| Literature DB >> 32540846 |
Christine Suver1, Adrian Thorogood2, Megan Doerr1, John Wilbanks1, Bartha Knoppers2.
Abstract
Developing or independently evaluating algorithms in biomedical research is difficult because of restrictions on access to clinical data. Access is restricted because of privacy concerns, the proprietary treatment of data by institutions (fueled in part by the cost of data hosting, curation, and distribution), concerns over misuse, and the complexities of applicable regulatory frameworks. The use of cloud technology and services can address many of the barriers to data sharing. For example, researchers can access data in high performance, secure, and auditable cloud computing environments without the need for copying or downloading. An alternative path to accessing data sets requiring additional protection is the model-to-data approach.

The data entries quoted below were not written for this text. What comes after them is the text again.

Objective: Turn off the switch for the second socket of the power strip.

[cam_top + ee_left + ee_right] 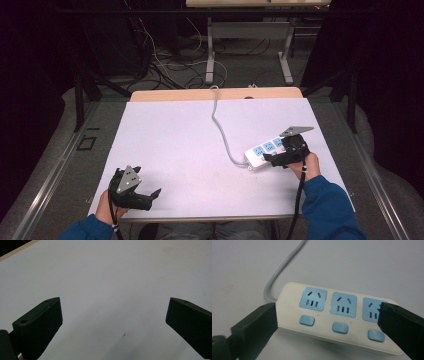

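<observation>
High view, right claw (278, 156) open over power strip (260, 151), left claw (150, 196) low

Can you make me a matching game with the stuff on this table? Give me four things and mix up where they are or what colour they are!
Things:
1. left claw
2. right claw
3. power strip
4. grey cord

Clues:
A. white with blue sockets and blue buttons
B. open over the bare white table, near the person's edge
C. runs from the strip to the table's far edge
D. open, a jaw at either side of the strip

Pairs: 1-B, 2-D, 3-A, 4-C
</observation>
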### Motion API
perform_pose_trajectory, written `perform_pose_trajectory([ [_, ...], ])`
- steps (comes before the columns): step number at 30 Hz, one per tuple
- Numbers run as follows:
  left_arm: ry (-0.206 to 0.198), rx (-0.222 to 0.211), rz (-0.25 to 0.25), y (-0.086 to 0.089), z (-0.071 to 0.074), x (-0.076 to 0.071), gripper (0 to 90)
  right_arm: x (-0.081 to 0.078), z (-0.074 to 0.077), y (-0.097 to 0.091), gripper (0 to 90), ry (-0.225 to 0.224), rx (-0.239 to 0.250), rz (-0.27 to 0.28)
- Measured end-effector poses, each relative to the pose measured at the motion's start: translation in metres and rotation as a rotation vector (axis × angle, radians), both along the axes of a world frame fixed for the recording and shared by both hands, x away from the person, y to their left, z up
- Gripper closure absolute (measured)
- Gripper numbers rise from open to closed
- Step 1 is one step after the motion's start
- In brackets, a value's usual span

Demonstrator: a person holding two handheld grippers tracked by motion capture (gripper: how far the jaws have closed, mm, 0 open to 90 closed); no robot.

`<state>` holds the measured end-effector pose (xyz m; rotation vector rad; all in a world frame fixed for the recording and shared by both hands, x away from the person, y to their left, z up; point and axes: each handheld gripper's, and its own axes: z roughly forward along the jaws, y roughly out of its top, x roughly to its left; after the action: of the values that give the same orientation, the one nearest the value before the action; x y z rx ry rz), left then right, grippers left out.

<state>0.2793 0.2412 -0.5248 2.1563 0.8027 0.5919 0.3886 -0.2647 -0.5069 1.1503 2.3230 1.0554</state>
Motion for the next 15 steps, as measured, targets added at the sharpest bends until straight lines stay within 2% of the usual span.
perform_pose_trajectory([
  [1, -0.006, 0.008, -0.001, 0.0004, 0.0003, 0.0004, 0.7, -0.0001, 0.0001, 0.0002, 0.0, 0.003, 0.003, 0.009],
  [3, 0.007, -0.001, 0.001, -0.0001, -0.0004, -0.0001, 0.7, -0.0010, 0.0006, 0.0004, 0.0, 0.007, 0.009, 0.016],
  [5, -0.004, 0.003, 0.000, 0.0004, 0.0000, 0.0004, 0.7, -0.0013, 0.0017, -0.0004, 0.0, -0.006, 0.019, 0.026],
  [8, 0.005, -0.005, 0.001, -0.0002, -0.0005, 0.0003, 0.7, -0.0027, 0.0039, -0.0007, 0.0, -0.010, 0.028, 0.025],
  [11, -0.006, 0.010, -0.002, 0.0005, 0.0003, 0.0007, 0.7, -0.0037, 0.0051, -0.0002, 0.0, -0.014, 0.023, 0.032],
  [15, -0.001, 0.002, 0.002, 0.0001, -0.0001, 0.0004, 0.6, -0.0058, 0.0074, 0.0010, 0.0, -0.029, 0.020, 0.035],
])
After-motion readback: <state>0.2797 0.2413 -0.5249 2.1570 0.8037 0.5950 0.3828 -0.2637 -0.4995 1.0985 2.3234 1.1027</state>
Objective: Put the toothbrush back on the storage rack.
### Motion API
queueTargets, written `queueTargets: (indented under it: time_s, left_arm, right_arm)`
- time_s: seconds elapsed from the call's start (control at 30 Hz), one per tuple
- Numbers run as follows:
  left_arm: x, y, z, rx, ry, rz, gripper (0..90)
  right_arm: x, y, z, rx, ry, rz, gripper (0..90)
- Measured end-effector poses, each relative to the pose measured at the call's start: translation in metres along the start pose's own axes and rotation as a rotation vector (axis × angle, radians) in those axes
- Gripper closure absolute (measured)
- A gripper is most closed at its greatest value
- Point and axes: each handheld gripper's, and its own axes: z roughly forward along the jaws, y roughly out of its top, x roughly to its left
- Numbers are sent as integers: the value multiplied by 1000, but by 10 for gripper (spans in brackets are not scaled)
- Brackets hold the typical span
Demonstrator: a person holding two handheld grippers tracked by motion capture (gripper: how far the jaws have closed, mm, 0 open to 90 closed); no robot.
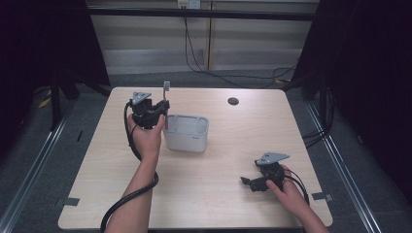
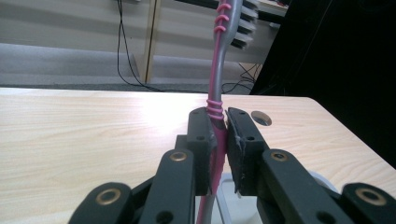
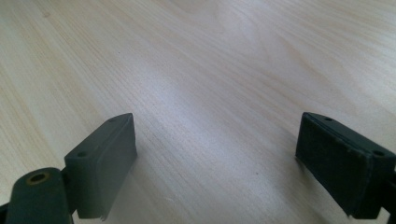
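A pale wood-grain table (image 1: 209, 165) carries 1 white rectangular container (image 1: 187, 132), standing just beside the raised left gripper (image 1: 163, 112) and well apart from the right gripper (image 1: 248, 182). A small dark round hole (image 1: 233, 101) sits in the top beyond the container. The right gripper rests low on the bare wood.

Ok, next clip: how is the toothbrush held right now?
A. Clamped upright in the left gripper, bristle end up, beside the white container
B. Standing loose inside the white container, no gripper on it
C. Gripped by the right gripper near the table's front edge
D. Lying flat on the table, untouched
A: the left gripper has its jaws shut on the toothbrush handle, bristles at the top, next to the white container; the right gripper stands open over bare table.
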Motion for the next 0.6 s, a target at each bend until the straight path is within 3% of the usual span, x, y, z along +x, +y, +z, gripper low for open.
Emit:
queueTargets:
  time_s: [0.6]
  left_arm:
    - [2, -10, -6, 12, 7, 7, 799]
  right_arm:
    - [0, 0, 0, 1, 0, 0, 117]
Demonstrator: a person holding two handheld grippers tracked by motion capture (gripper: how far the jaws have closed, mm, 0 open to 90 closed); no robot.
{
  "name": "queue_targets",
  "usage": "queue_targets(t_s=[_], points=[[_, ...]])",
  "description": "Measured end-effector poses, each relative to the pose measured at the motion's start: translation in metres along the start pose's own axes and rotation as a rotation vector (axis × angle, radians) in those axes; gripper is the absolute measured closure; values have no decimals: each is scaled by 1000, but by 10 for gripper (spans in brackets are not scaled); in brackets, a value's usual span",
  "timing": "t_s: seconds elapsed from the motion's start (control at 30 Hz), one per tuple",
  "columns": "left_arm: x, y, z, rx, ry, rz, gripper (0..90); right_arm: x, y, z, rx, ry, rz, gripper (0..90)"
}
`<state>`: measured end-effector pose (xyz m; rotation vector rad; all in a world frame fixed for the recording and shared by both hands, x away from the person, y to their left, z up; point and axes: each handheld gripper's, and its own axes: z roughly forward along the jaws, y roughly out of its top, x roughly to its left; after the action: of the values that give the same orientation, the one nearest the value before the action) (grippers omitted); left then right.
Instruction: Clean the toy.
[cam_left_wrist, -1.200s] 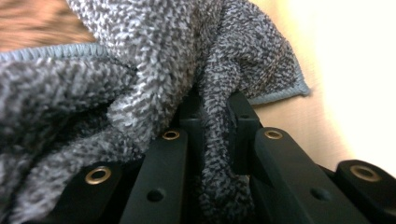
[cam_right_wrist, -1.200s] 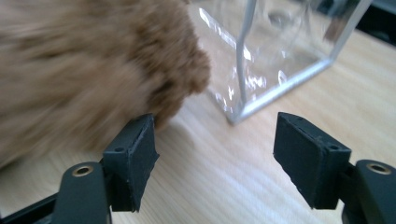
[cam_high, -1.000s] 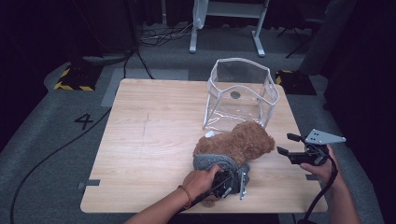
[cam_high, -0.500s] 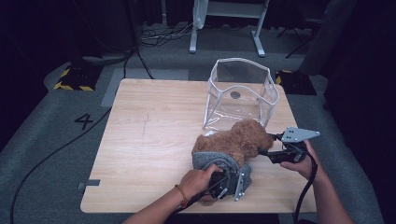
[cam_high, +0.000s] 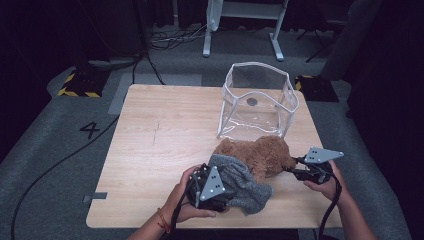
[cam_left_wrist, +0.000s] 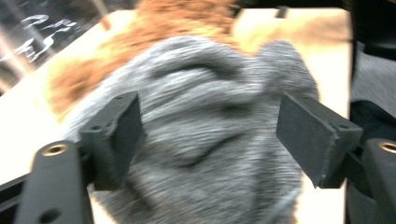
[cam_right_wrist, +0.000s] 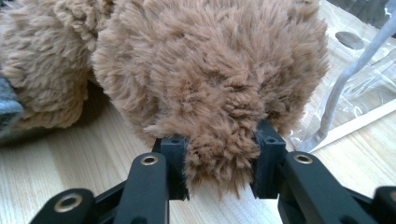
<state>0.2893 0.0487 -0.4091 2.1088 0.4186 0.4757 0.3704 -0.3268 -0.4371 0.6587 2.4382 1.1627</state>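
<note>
A brown plush toy (cam_high: 262, 154) lies on the wooden table (cam_high: 160, 140), in front of a clear plastic bag (cam_high: 256, 100). A grey knit cloth (cam_high: 241, 184) covers the toy's near left end. My left gripper (cam_high: 226, 192) is at the cloth's left edge. In the left gripper view, my left gripper (cam_left_wrist: 215, 135) has just been opening, and its pads stand wide apart with the grey knit cloth (cam_left_wrist: 210, 140) between them, untouched. My right gripper (cam_high: 291, 168) is at the toy's right end. Its jaws have just been closing, and my right gripper (cam_right_wrist: 219, 165) now pinches a tuft of the plush toy (cam_right_wrist: 210, 79).
The clear bag stands upright and open at the table's far right. Its white-trimmed edge (cam_right_wrist: 345, 79) lies just right of the toy. Black cables (cam_high: 55, 165) run over the grey floor on the left. A white stand (cam_high: 240, 20) is beyond the table.
The left gripper has drawn back to the left and opened, letting go of the grey cloth. The right gripper has moved left to the toy and closed on its fur.
</note>
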Motion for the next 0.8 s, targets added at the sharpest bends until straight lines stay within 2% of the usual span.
queue_targets(t_s=[0.03,0.07,0.1,0.17,0.2,0.23,0.27,0.3,0.33,0.37,0.43,0.47,0.5,0.53,0.57,0.63,0.7,0.73,0.77,0.8], points=[[0,0,0,0,0,0,200,0,-2,0,-6,1,10,653],[2,0,5,29,26,-23,188,0,-3,1,-8,2,14,653],[3,0,8,49,53,-25,184,1,-4,1,-11,1,11,654],[6,0,15,57,39,-28,190,1,-5,1,-11,-2,8,654],[6,0,25,108,61,-26,229,2,-9,2,-9,2,10,654],[6,0,25,108,61,-26,317,1,-11,3,-6,1,13,654],[5,-1,27,115,68,-6,415,1,-13,4,3,-3,11,654],[5,-1,28,120,63,12,415,1,-13,4,3,-3,11,654],[6,-1,27,124,32,24,540,2,-15,4,9,-4,5,655],[6,-2,25,128,28,40,714,3,-19,4,-1,2,8,656],[7,-4,20,121,27,50,777,3,-22,3,-2,2,4,658],[11,-5,9,86,30,50,785,4,-22,4,-1,-4,-1,660],[11,-5,9,86,30,50,787,4,-23,4,4,-12,-6,661],[15,-5,1,59,42,38,787,4,-23,4,4,-12,-6,661],[20,-5,-8,34,48,14,789,3,-26,6,0,-13,11,661],[33,-6,-26,-19,67,-26,789,2,-27,7,-13,-6,13,661],[46,-6,-42,-65,113,-68,789,2,-29,7,-25,0,26,661],[59,-5,-52,-115,152,-111,788,3,-30,8,-28,4,23,661],[59,-5,-52,-115,152,-111,789,3,-30,8,-28,4,23,661],[73,-2,-54,-145,164,-155,788,6,-30,11,-24,5,22,662]])
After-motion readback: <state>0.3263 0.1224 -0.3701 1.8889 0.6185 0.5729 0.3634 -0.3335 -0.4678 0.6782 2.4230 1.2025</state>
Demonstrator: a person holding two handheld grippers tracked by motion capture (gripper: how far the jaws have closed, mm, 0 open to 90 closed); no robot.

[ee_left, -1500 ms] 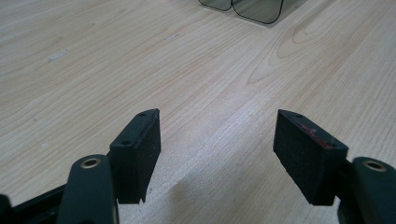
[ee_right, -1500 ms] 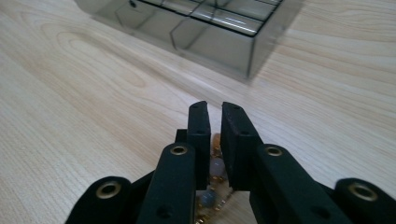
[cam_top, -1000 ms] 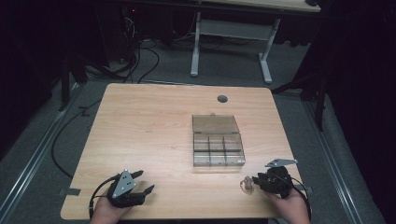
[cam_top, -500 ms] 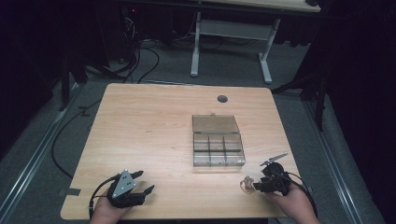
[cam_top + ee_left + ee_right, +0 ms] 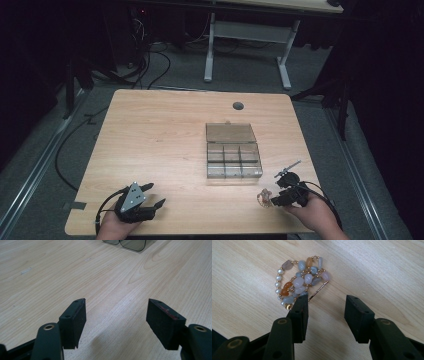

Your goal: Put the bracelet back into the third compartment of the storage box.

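Left gripper: jaws apart, nothing between, over bare table.
Right gripper: jaws apart, just beside bead bracelet.

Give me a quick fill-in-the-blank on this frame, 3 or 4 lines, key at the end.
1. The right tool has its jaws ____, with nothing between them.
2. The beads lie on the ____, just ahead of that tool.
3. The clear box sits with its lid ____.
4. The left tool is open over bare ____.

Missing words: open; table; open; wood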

In model-to-data, researchers submit algorithms to run on secure data sets that remain hidden. Model-to-data is designed to enhance security and local control while enabling communities of researchers to generate new knowledge from sequestered data. Model-to-data has not yet been widely implemented, but pilots have demonstrated its utility when technical or legal constraints preclude other methods of sharing. We argue that model-to-data can make a valuable addition to our data sharing arsenal, with 2 caveats. First, model-to-data should only be adopted where necessary to supplement rather than replace existing data-sharing approaches given that it requires significant resource commitments from data stewards and limits scientific freedom, reproducibility, and scalability. Second, although model-to-data reduces concerns over data privacy and loss of local control when sharing clinical data, it is not an ethical panacea. Data stewards will remain hesitant to adopt model-to-data approaches without guidance on how to do so responsibly. To address this gap, we explored how commitments to open science, reproducibility, security, respect for data subjects, and research ethics oversight must be re-evaluated in a model-to-data context. ©Christine Suver, Adrian Thorogood, Megan Doerr, John Wilbanks, Bartha Knoppers. Originally published in the Journal of Medical Internet Research (http://www.jmir.org), 28.07.2020.Entities:
Keywords: data management; data science; ethics, research; machine learning; privacy
Year: 2020 PMID: 32540846 PMCID: PMC7420687 DOI: 10.2196/18087
Source DB: PubMed Journal: J Med Internet Res ISSN: 1438-8871 Impact factor: 5.428
Figure 1Common Data Sharing Models.
Comparison of technical data access models.
| Characteristics | Copy-and-download | Researcher-to-data | Model-to-data |
| Costs of data curation | Shared between data steward and data user | Primarily borne by data steward | Completely borne by data steward |
| Cost of computing infrastructure | Borne by data user | Borne by data steward (users may be charged for compute) | Borne by data steward (users may be charged for compute) |
| Researcher freedom (eg, methods and tools) | Greatest degree of freedom. Limited by terms of use | Limited freedom. Limited by computing infrastructure and terms of use | Least freedom. Limited by APIa structure and computing infrastructure |
| Security and confidentiality of | Weak. Many copies of data shared with many users, possibly in many countries, subject only to data access agreements. Difficult to audit. Difficult to withdraw data once shared | Strong. Data shared with third party users within a secure and auditable computing environment. Data can be easily withdrawn | Very strong. Data remains hidden from users. Data can be withdrawn at any time |
| Data privacy protection | Weak. Deidentification and data access agreement limiting reidentification | Strong. Individual-level data may be viewable but not downloadable. Only results are released. Outputs may need to be deidentified | Very strong. Individual-level data are not downloadable or viewable. Only results are released |
| Security and confidentiality of | Very strong. Researchers submit proposals but maintain control over methods | Medium. Researchers’ activities are supervised/audited | Weak. Researchers must share query/workflow with data steward |
| Informed consent | Consent may be needed for research use, sharing, and cross-border transfer | Consent may be needed for research use only | Consent may be needed for research use only |
| Research ethics oversight | Data user may need research ethics approval | Data steward may need to provide research ethics approval | Data steward may need to provide research ethics approval |
| Scalability to multiple resources | Straightforward through a distributed data commons, with some shared infrastructure (eg, access portal) | Can only be done indirectly through an individual-level meta-analysis | Difficult but theoretically possible through a federated data system |
| Legal agreements | Data access/transfer agreement and data use agreement | Data use agreement and computing environment terms of use | Data use agreement only |
aAPI: application programming interface.